Roth 401(k): You will only have access to a Roth 401(k) account if it is an option offered by your employer. The availability of Roth 401(k) accounts is becoming more common, but still not all employers offer them.
CAN YOU HAVE A ROTH IRA AND A ROTH 401(K)?
Yes. If you meet the income requirements to contribute to a Roth IRA and your employer offers a Roth 401(k), you can open both types of accounts.
IF YOU HAVE ACCESS TO BOTH ACCOUNTS
If you have access to both types of accounts, here are some steps to go through to determine where you should put your money first to minimize your fees and maximize your investment options:
- Always contribute enough to your 401(k) to take full advantage of the employer match. The employer match is free money, take it! Having your employer match your contributions is a guaranteed excellent return on your investment.
- Evaluate the investment fees and investment options in your Roth 401(k).

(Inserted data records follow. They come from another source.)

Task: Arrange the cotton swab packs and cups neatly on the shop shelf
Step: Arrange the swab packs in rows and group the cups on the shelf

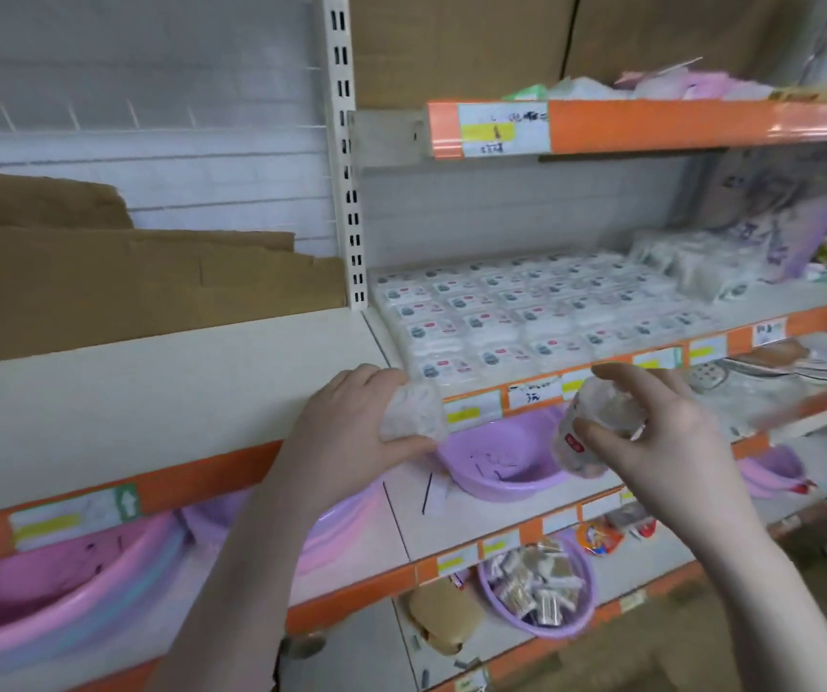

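Currently left hand (351, 422) grips a swab pack (414, 412) at the shelf (151, 387) edge; right hand (651, 432) pinches a tilted cup (596, 432) in midair. Risk: cup slipping from the loose fingertip hold.

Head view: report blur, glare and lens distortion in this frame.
Head view: soft overall, with motion smear strongest at the right edge; the cup in the right hand and the pack in the left hand are fuzzy, labels unreadable. Mild sheen on the orange shelf edge. Wide-angle bending curves the shelves. Lighting flat, no hard shadows.
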The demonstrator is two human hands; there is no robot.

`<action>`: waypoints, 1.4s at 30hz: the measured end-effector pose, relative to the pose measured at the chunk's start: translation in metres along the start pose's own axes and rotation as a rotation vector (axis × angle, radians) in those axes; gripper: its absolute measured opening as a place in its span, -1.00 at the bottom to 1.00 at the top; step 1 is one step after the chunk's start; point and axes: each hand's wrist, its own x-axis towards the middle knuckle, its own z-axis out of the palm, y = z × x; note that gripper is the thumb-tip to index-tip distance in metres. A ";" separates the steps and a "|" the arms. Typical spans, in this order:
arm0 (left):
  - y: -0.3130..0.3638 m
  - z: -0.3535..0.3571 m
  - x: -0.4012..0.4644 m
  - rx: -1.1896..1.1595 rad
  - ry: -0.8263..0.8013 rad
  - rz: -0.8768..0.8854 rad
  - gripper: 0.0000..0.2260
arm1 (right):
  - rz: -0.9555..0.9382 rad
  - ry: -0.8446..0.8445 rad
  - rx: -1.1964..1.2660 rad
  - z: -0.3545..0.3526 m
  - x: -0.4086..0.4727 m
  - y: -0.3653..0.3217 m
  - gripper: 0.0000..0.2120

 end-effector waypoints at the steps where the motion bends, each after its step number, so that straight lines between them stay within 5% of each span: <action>1: 0.009 0.004 0.007 -0.002 -0.004 0.015 -0.35 | 0.013 0.005 0.002 -0.005 0.002 0.009 -0.53; 26: 0.164 0.148 0.265 0.002 0.006 0.220 -0.41 | 0.152 0.126 -0.080 -0.054 0.174 0.236 -0.57; 42: 0.305 0.234 0.347 0.118 0.086 -0.163 -0.32 | -0.235 -0.098 0.091 -0.101 0.286 0.413 -0.53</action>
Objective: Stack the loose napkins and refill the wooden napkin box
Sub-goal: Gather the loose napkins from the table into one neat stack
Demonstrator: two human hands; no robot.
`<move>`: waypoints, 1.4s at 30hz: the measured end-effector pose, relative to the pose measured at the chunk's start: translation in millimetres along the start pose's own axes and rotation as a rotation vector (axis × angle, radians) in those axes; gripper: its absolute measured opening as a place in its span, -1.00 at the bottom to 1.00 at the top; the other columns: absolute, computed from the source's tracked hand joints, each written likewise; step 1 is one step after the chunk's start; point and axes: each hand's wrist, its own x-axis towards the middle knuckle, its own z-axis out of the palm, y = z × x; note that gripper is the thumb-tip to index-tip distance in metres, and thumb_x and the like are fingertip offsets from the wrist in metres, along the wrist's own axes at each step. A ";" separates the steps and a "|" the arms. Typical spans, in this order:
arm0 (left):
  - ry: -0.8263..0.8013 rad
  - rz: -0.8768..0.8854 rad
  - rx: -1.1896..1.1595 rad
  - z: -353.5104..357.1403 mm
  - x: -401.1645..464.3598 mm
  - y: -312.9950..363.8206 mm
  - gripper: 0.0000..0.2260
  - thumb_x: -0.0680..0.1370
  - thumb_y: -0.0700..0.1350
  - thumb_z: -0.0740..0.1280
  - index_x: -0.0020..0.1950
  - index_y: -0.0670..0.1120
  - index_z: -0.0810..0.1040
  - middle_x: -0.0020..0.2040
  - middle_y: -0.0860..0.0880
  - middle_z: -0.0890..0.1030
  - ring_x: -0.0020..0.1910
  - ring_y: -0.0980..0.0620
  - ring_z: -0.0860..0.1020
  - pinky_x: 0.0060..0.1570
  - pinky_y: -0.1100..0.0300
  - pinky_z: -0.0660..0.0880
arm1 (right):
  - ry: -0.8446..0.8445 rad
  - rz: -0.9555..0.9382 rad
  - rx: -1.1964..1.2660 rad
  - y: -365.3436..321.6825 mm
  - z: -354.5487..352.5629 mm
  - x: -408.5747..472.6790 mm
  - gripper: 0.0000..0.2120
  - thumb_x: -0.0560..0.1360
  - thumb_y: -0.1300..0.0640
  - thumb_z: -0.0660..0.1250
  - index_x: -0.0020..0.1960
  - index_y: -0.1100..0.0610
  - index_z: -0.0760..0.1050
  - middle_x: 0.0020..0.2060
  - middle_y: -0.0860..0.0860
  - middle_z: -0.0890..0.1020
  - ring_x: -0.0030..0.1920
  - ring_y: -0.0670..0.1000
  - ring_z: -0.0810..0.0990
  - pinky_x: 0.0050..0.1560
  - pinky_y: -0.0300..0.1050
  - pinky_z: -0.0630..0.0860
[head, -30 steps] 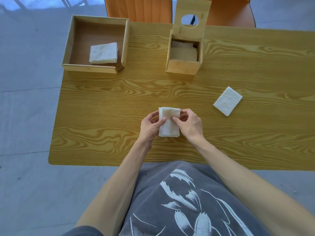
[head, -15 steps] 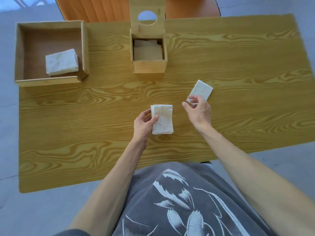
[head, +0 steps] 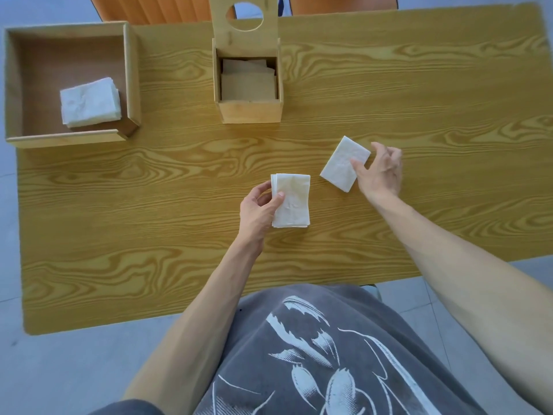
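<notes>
My left hand (head: 258,209) grips a small stack of white folded napkins (head: 292,200) by its left edge, near the middle of the table. My right hand (head: 380,170) pinches the right edge of a single loose napkin (head: 341,164) lying tilted on the table, to the right of the stack. The wooden napkin box (head: 250,110) stands farther back with its lid (head: 245,20) hinged up, a round hole in it. Several napkins lie inside the box.
A shallow wooden tray (head: 131,76) sits at the back left with another pile of white napkins (head: 89,101) in it. The wooden table (head: 434,100) reaches to my lap. Orange chairs (head: 149,9) stand behind the far edge.
My right hand let go of the stack, reached right to the loose napkin and now pinches its edge. The left hand keeps the stack. The camera view shifted right.
</notes>
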 end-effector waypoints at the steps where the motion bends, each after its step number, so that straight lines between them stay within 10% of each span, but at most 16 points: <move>1: 0.001 -0.001 0.004 1.8 0.7 0.1 -0.67 0.55 -0.22 0.41 0.30 -0.07 0.51 -0.03 0.01 0.71 -0.09 0.07 0.69 -0.13 0.15 0.65 | -0.010 0.010 -0.001 0.9 -0.5 2.3 -0.48 0.52 -0.06 0.39 0.41 0.12 0.40 0.34 0.15 0.38 0.32 0.17 0.43 0.30 0.06 0.43; 20: 0.011 -0.034 -0.045 -18.7 -5.6 -7.9 -0.67 0.56 -0.20 0.40 0.32 -0.10 0.51 0.04 -0.02 0.70 -0.02 0.00 0.68 -0.02 0.02 0.63 | -0.027 -0.090 0.623 -19.6 -10.1 -37.0 -0.74 0.56 0.06 0.37 0.18 0.18 0.56 -0.04 0.00 0.66 -0.10 -0.09 0.62 -0.22 -0.38 0.50; 30: 0.015 0.006 -0.020 -53.1 -17.7 -14.8 -0.72 0.57 -0.19 0.38 0.28 -0.10 0.52 -0.02 -0.02 0.70 -0.12 0.05 0.68 -0.11 0.09 0.62 | -0.211 -0.071 0.803 -49.5 25.9 -98.0 -0.77 0.59 0.13 0.35 0.20 0.20 0.52 -0.24 0.01 0.65 -0.39 -0.22 0.58 -0.34 -0.24 0.55; 42: 0.026 -0.071 -0.086 -76.5 -24.1 -14.8 -0.76 0.58 -0.16 0.37 0.25 -0.10 0.54 -0.09 -0.04 0.70 -0.19 0.02 0.67 -0.06 0.02 0.62 | -0.334 -0.004 0.700 -56.3 80.1 -153.6 -0.80 0.56 0.04 0.37 0.13 0.09 0.50 -0.07 0.15 0.72 -0.07 0.15 0.72 -0.05 0.13 0.67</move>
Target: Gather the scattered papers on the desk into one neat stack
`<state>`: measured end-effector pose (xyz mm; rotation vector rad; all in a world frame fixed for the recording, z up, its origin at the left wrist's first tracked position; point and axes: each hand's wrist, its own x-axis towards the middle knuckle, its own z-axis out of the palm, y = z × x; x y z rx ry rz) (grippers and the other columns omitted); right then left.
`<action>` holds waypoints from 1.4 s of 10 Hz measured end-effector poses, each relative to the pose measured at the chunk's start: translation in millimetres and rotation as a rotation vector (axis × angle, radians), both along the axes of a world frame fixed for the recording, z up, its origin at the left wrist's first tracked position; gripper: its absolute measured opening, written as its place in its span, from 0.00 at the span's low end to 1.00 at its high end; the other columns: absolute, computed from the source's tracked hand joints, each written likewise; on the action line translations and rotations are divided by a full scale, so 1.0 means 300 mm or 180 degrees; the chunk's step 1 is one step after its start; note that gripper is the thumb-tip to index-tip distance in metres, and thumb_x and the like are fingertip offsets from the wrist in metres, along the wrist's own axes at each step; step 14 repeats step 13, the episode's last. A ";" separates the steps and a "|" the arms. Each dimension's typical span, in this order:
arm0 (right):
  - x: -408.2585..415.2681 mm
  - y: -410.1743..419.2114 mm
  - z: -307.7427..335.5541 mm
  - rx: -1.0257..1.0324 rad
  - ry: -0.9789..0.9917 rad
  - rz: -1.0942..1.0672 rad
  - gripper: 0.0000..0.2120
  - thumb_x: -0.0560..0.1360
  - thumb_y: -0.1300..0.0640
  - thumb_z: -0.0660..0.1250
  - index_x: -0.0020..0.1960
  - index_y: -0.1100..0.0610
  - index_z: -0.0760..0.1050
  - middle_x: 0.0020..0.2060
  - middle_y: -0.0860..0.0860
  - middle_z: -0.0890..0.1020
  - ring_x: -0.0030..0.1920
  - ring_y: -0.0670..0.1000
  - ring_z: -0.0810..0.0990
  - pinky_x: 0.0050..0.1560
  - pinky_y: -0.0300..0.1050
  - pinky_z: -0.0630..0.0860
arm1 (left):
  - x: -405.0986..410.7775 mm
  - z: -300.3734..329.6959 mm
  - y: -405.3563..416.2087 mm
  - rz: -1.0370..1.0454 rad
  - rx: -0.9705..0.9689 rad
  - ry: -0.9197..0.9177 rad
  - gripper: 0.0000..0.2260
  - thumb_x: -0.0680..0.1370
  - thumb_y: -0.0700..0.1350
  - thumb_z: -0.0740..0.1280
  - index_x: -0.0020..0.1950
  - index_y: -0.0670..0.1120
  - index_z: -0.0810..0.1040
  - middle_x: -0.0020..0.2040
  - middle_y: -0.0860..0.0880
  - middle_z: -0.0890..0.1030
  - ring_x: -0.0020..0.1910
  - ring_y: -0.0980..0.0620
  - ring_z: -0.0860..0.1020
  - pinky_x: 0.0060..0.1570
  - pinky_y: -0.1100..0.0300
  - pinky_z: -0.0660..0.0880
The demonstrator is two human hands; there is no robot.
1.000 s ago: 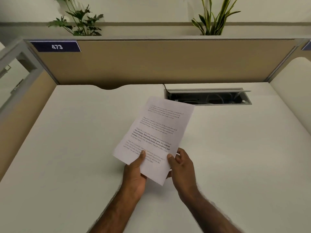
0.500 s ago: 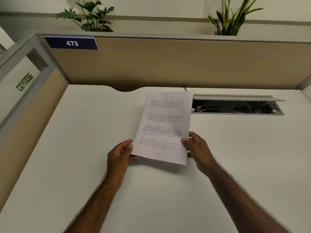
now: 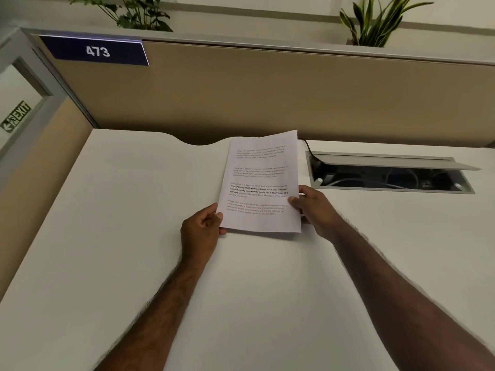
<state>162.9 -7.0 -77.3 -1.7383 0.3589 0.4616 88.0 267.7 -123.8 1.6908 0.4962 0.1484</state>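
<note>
Both hands pinch the stack of papers (image 3: 261, 183) near the desk's (image 3: 134, 236) back edge: left hand (image 3: 201, 231) gripping the lower left corner, right hand (image 3: 316, 207) clamping the right edge. It rests low, seemingly touching the desk. If either pinch loosens, sheets could fan out or slide toward the open cable tray (image 3: 388, 172) just beside. The partition label (image 3: 97, 51) reads "473"; a sign (image 3: 16, 117) says "EXIT".
</note>
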 end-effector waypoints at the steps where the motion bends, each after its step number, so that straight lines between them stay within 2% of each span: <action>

Make sure the fees are acceptable and that the types of investments you want are available to you.
- If the 401(k) fees are high or your investment options are not ideal, consider just maxing out the employer match in your Roth 401(k) to start. Then open a Roth IRA and contribute as much as possible into whatever investments you want. If you have more to invest after maxing out the Roth IRA, you can go back to contributing the remainder to your 401(k) (or you can invest in a regular taxable investment account if your 401(k) investment options are really terrible).
WHICH ACCOUNT SHOULD YOU USE: GENERAL GUIDELINES
- Roth 401k – Usually better for higher income earners who want to make roth retirement contributions. This is because of the higher contribution limit and the lack of an income restriction for contributions.
- Roth IRA – Usually better for someone who wants more flexibility regarding investment options and distributions. If you want to leave the account to heirs and not take RMDs, a Roth IRA is a great account to consider.